L’employé était très gentil. Quand il m’a expliqué les choses, j’ai eu l’impression de suivre. “Thermique”, ça voulait dire que ça l’engin n’était pas branché sur un fil électrique mais qu’il fallait y mettre du gasoil. Je me suis bien fait préciser “gasoil”. Il faut fixer un tuyau au robinet d’eau et le relier à la machine. Ensuite, on ouvre l’arrivée d’essence. Il y a un bouton pour régler l’accélération. Pour démarrer, il faut le mettre au minimum. L’eau sort sous pression par une lance. Le type parlait d’un pistolet, je ne voyais pas de quoi il voulait parler avant qu’il ne me montre de quoi il s’agissait. Je ne suis pas une buse mais en sortant du magasin, j’étais inquiète. Rien que pour installer le nettoyeur haute pression à l’arrière de la voiture, il m’a aidée. “Vous êtes sûre que vous allez y arriver ?” il répétait. S’il le faut, je demanderais de l’aide au voisin. Il m’a laissée partir.
Au bout d’une heure, l’engin fut secoué d’un “poup-pou-poup” et le silence régna de nouveau. Angoisse suivi du diagnostic : il fallait que je ravitaille en essence. Ma montre indiquait 12 h 20. Je devais rendre le matériel avant 15 h. Pour le moment, il me fallait un bidon. Je furetai partout dans la maison et le garage pour finir par trouver un jerrican. J’hésitais un peu à le sacrifier car une fois parfumé à l’essence...
A la station service, j’ai à peine commencé à le remplir que l’essence - pardon, le gasoil, vous croyez que je ne suis qu’une écervelée ou quoi ? - commence à me glisser sur les chaussures. Une énorme fente parcourt le bidon en diagonale. Je me résous à n’embarquer que quelques litres.

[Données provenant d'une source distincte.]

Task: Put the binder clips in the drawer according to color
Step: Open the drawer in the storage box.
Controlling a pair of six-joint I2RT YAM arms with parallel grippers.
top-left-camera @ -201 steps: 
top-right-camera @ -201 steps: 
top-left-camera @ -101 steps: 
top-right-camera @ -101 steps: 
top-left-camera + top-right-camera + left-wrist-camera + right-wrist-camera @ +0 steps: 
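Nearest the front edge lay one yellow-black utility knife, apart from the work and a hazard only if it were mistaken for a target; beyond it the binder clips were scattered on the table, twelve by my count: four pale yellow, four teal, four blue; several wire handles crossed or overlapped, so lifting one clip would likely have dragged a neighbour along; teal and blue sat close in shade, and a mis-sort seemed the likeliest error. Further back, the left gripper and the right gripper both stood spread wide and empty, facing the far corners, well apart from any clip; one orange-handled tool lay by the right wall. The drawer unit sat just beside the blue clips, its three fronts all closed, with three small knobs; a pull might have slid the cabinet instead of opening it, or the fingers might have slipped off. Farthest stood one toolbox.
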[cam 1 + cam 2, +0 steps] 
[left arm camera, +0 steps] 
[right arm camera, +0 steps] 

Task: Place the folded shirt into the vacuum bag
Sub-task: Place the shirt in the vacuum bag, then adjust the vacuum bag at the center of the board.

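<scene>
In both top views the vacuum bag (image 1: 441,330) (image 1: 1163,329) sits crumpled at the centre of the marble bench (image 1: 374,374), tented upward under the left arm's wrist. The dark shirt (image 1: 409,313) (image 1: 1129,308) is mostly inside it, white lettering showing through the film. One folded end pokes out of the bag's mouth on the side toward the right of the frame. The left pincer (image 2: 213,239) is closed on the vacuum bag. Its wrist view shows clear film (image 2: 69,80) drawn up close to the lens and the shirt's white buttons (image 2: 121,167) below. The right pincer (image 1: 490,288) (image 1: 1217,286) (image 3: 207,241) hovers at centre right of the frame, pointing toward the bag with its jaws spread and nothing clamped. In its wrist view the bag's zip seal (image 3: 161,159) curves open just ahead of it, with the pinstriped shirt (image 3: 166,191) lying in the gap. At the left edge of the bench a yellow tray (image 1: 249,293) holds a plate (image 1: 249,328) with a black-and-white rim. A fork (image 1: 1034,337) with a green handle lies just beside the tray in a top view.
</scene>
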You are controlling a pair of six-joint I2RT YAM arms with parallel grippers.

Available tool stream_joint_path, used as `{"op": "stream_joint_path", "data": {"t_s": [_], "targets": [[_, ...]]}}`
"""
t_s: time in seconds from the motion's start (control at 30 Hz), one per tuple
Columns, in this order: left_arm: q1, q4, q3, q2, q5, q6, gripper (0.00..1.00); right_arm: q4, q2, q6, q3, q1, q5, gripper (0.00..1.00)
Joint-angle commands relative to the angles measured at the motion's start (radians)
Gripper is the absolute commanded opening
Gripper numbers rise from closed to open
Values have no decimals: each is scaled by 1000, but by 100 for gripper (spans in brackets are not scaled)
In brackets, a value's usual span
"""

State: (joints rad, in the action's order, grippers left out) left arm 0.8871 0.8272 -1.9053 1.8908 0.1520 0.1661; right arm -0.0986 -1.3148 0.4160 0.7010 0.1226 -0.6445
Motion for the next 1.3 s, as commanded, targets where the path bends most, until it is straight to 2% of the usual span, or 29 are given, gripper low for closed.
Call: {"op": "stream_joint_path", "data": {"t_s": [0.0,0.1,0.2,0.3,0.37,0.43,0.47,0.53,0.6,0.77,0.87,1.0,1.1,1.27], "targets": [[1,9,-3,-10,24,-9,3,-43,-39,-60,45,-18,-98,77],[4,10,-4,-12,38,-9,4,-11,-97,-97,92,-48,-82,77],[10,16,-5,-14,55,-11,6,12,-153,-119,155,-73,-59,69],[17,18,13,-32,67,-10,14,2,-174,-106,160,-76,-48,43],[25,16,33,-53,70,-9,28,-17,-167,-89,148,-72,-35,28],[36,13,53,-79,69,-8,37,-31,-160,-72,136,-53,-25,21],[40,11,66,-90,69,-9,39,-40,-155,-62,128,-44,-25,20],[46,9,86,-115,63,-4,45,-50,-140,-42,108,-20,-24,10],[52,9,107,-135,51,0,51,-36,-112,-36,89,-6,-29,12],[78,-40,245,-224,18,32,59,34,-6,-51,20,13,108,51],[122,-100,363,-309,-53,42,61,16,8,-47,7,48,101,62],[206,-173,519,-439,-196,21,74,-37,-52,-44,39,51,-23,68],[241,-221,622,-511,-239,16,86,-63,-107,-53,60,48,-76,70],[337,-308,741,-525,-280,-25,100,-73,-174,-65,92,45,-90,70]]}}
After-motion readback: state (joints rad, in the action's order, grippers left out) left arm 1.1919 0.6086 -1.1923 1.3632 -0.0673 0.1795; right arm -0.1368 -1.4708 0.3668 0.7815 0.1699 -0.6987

La bataille dure depuis plusieurs heures. Je me suis accrochée aux rosiers. Je me suis projetée de la boue dessus. Je ne suis que vapeurs d’essence et de transpiration.
J’ai trouvé un système pour charger de nouveau l’engin dans la voiture mais lorsque je me retrouve dans le magasin pour le restituer, je suis dans un état d’épuisement total. Il y a de l’attente. Je m’assois à même un présentoir, la tête entre les mains. Vidée mais fière de moi.
Le loueur m’adresse la parole. “C’est à vous, monsieur”.
Je levais la tête pour vérifier dans son regard le degré de perfection atteint par le processus de changement de sexe. Manier le nettoyeur haute pression m’a faite homme.
* Ce texte m'a été envoyé par une lectrice anonyme qui prétend vouloir participer à un concours lancé sur le net qui propose de changer de sexe. Bien évidemment, j'ignore totalement de quelle type d'ineptie il s'agit. Je publie cependant ce billet qui me paraît avoir un intérêt sur le plan pratique.